§ Data

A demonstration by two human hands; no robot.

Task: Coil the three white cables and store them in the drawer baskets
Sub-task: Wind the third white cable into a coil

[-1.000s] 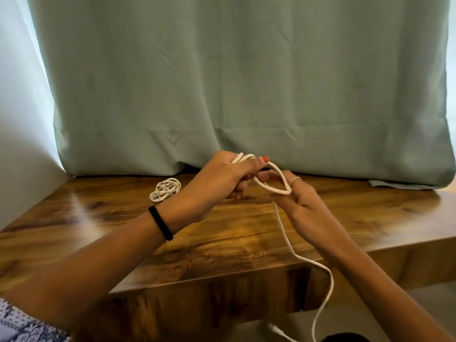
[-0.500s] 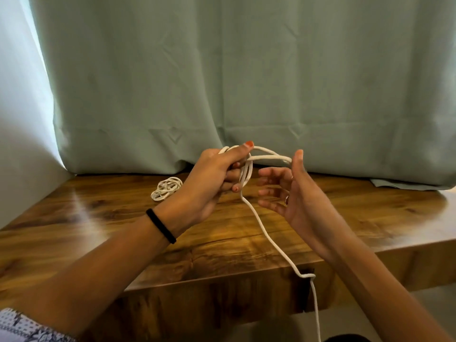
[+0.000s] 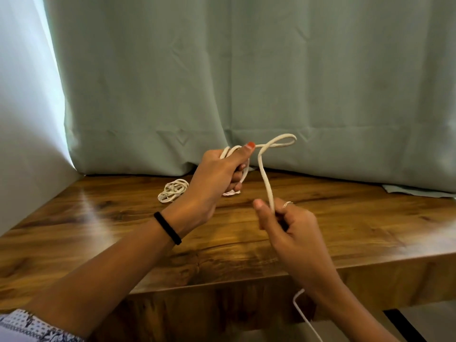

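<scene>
Your left hand (image 3: pixel 217 174) is up above the surface (image 3: pixel 345 230), and its grip is closed tight around the loops of the white cable (image 3: pixel 267 191). Your thumb presses down on top of the loops. That looks like the reason they stay together in one bunch and do not spring open.

One small loop (image 3: pixel 281 141) sticks out past your thumb. It points to the right, toward the green curtain (image 3: pixel 296 70). It is long and flat, and its long way runs side to side.

From that loop the cable drops down and a little to the right into your right hand (image 3: pixel 291 233). So this free part runs mostly up and down. Your right hand has its fingers curled around the cable, lower and nearer to you than the left. Held there, it can keep the cable straight and feed the next turn up to the bunch.

Under your right hand the cable hangs off the front edge of the surface and runs out of the bottom of the view. So I think plenty is left to wind.

A second cable (image 3: pixel 172 191), already wound up, lies flat on the surface just left of your left hand. Something small and white (image 3: pixel 232 193) peeks out under your left hand. I cannot tell what it is. No drawer baskets can be seen.
</scene>
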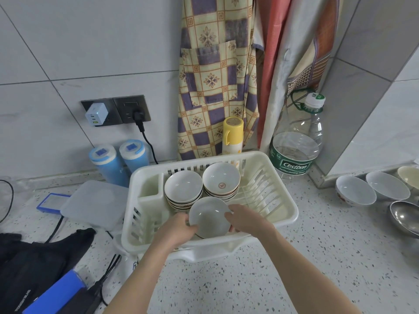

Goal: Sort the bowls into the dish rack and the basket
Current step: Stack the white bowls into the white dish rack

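- Dish rack [283, 214]: cream plastic, rectangular with rounded corners, slotted walls and ribbed dividers; it sits on a white drip tray [204, 252] on the counter [294, 268].
- Counter surface: pale terrazzo, speckled with dark and grey chips.
- Held bowl [208, 217]: shallow, round, smooth glazed ceramic, grey-white inside, no visible mark; tilted over the near part of the rack, just in front of the two stacks.
- Left hand [179, 227]: fingers curled around the bowl's left rim, thumb on the inner edge.
- Right hand [244, 219]: fingers wrapped over the right rim, pressed against the bowl.
- Left stack [183, 189]: several matching shallow bowls nested in the rack, rims banded brown.
- Right stack [221, 181]: similar nested bowls; the top one bears a small red round emblem at its centre.
- White bowls [356, 193]: two deeper glossy bowls on the counter well to the right of the rack, with a cream bowl [410, 176] behind them.
- Steel bowl [403, 218]: polished metal, reflective, at the right edge.
- Water bottle [297, 143]: large clear plastic, green label, just behind the rack's right corner.
- Lid [95, 205]: translucent, rounded-square plastic, left of the rack.
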A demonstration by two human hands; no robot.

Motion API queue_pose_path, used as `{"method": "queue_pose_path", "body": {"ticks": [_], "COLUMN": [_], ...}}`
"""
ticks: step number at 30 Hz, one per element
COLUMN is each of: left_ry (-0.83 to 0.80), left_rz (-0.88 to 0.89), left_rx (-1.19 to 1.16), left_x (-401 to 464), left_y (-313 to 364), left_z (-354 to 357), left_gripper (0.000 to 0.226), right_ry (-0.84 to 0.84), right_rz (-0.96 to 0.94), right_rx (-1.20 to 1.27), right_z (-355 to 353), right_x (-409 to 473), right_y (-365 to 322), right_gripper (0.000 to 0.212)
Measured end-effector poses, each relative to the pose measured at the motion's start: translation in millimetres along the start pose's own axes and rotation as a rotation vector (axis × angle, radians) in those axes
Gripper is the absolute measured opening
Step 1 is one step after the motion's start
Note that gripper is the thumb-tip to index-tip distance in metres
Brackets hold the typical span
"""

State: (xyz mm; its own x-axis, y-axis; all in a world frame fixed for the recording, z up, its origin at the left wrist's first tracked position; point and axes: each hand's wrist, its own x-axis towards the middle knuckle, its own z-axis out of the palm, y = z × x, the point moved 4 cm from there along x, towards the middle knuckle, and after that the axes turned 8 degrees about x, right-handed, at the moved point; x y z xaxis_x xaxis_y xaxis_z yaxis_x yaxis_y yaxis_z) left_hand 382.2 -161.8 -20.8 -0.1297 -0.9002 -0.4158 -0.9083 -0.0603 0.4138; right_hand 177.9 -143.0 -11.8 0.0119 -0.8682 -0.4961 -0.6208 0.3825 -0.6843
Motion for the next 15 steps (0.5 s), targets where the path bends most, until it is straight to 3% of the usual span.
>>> {"method": "queue_pose_path", "body": {"ticks": [3, 9, 13, 15], "left_ry": [-0.018, -0.013, 0.063, 0.132], "left_rz": [-0.011, -0.031, -0.036, -0.044], "left_rx": [-0.013, -0.115, -0.048, -0.026], "left_x": [0.3, 1.7, -1.3, -3.9], "left_y": [-0.5, 0.6, 1.4, 0.1], "left_z": [0.5, -1.2, -2.7, -3.8], "left_gripper": [0.022, 0.007, 0.014, 0.016], "right_ry": [-0.035, -0.101, -0.032, 0.087], "right_rz": [0.025, 0.052, 0.07, 0.047], "right_rx": [0.003, 0.118, 0.046, -0.061], "right_z": [-1.7, -0.6, 2.6, 2.1], "right_x": [-0.7, 2.9, 4.3, 2.8], "right_y": [-0.2, 1.2, 4.5, 1.7], "right_gripper": [0.018, 0.031, 0.029, 0.03]}}
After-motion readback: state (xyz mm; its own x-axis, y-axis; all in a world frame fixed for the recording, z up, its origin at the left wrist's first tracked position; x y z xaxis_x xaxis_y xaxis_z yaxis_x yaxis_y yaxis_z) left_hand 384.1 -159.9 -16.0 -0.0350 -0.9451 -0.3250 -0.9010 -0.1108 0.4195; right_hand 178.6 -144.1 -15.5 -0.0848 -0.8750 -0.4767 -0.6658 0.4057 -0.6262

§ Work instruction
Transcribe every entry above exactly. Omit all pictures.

§ Finished task
A demonstration by two human hands; no robot.

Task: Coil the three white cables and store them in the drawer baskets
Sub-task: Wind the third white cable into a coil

[-1.000s] 
[-0.500s] 
[+0.000s] 

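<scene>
Your left hand (image 3: pixel 217 174) is up above the surface (image 3: pixel 345 230), and its grip is closed tight around the loops of the white cable (image 3: pixel 267 191). Your thumb presses down on top of the loops. That looks like the reason they stay together in one bunch and do not spring open.

One small loop (image 3: pixel 281 141) sticks out past your thumb. It points to the right, toward the green curtain (image 3: pixel 296 70). It is long and flat, and its long way runs side to side.

From that loop the cable drops down and a little to the right into your right hand (image 3: pixel 291 233). So this free part runs mostly up and down. Your right hand has its fingers curled around the cable, lower and nearer to you than the left. Held there, it can keep the cable straight and feed the next turn up to the bunch.

Under your right hand the cable hangs off the front edge of the surface and runs out of the bottom of the view. So I think plenty is left to wind.

A second cable (image 3: pixel 172 191), already wound up, lies flat on the surface just left of your left hand. Something small and white (image 3: pixel 232 193) peeks out under your left hand. I cannot tell what it is. No drawer baskets can be seen.
</scene>
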
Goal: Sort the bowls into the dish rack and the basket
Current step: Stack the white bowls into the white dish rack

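- Dish rack [283, 214]: cream plastic, rectangular with rounded corners, slotted walls and ribbed dividers; it sits on a white drip tray [204, 252] on the counter [294, 268].
- Counter surface: pale terrazzo, speckled with dark and grey chips.
- Held bowl [208, 217]: shallow, round, smooth glazed ceramic, grey-white inside, no visible mark; tilted over the near part of the rack, just in front of the two stacks.
- Left hand [179, 227]: fingers curled around the bowl's left rim, thumb on the inner edge.
- Right hand [244, 219]: fingers wrapped over the right rim, pressed against the bowl.
- Left stack [183, 189]: several matching shallow bowls nested in the rack, rims banded brown.
- Right stack [221, 181]: similar nested bowls; the top one bears a small red round emblem at its centre.
- White bowls [356, 193]: two deeper glossy bowls on the counter well to the right of the rack, with a cream bowl [410, 176] behind them.
- Steel bowl [403, 218]: polished metal, reflective, at the right edge.
- Water bottle [297, 143]: large clear plastic, green label, just behind the rack's right corner.
- Lid [95, 205]: translucent, rounded-square plastic, left of the rack.
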A demonstration by two human hands; no robot.

Motion API queue_pose_path, used as `{"method": "queue_pose_path", "body": {"ticks": [_], "COLUMN": [_], ...}}`
"""
ticks: step number at 30 Hz, one per element
COLUMN is each of: left_ry (-0.83 to 0.80), left_rz (-0.88 to 0.89), left_rx (-1.19 to 1.16), left_x (-401 to 464), left_y (-313 to 364), left_z (-354 to 357), left_gripper (0.000 to 0.226), right_ry (-0.84 to 0.84), right_rz (-0.96 to 0.94), right_rx (-1.20 to 1.27), right_z (-355 to 353), right_x (-409 to 473), right_y (-365 to 322), right_gripper (0.000 to 0.212)
Measured end-effector poses, each relative to the pose measured at the motion's start: translation in millimetres along the start pose's own axes and rotation as a rotation vector (axis × angle, radians) in those axes
Gripper is the absolute measured opening
Step 1 is one step after the motion's start
Note that gripper is the thumb-tip to index-tip distance in metres
Brackets hold the typical span
"""

State: (xyz mm; its own x-axis, y-axis; all in a world frame fixed for the recording, z up, its origin at the left wrist's first tracked position; point and axes: each hand's wrist, its own x-axis towards the middle knuckle, its own z-axis out of the palm, y = z × x, the point moved 4 cm from there along x, towards the middle knuckle, and after that the axes turned 8 degrees about x, right-handed, at the moved point; x y z xaxis_x xaxis_y xaxis_z yaxis_x yaxis_y yaxis_z) left_hand 382.2 -161.8 -20.8 -0.1297 -0.9002 -0.4158 -0.9083 -0.0603 0.4138; right_hand 177.9 -143.0 -11.8 0.0119 -0.8682 -0.4961 -0.6208 0.3825 -0.6843
Motion for the next 15 steps (0.5 s), targets where the path bends most, until it is straight to 3% of the usual span.
>>> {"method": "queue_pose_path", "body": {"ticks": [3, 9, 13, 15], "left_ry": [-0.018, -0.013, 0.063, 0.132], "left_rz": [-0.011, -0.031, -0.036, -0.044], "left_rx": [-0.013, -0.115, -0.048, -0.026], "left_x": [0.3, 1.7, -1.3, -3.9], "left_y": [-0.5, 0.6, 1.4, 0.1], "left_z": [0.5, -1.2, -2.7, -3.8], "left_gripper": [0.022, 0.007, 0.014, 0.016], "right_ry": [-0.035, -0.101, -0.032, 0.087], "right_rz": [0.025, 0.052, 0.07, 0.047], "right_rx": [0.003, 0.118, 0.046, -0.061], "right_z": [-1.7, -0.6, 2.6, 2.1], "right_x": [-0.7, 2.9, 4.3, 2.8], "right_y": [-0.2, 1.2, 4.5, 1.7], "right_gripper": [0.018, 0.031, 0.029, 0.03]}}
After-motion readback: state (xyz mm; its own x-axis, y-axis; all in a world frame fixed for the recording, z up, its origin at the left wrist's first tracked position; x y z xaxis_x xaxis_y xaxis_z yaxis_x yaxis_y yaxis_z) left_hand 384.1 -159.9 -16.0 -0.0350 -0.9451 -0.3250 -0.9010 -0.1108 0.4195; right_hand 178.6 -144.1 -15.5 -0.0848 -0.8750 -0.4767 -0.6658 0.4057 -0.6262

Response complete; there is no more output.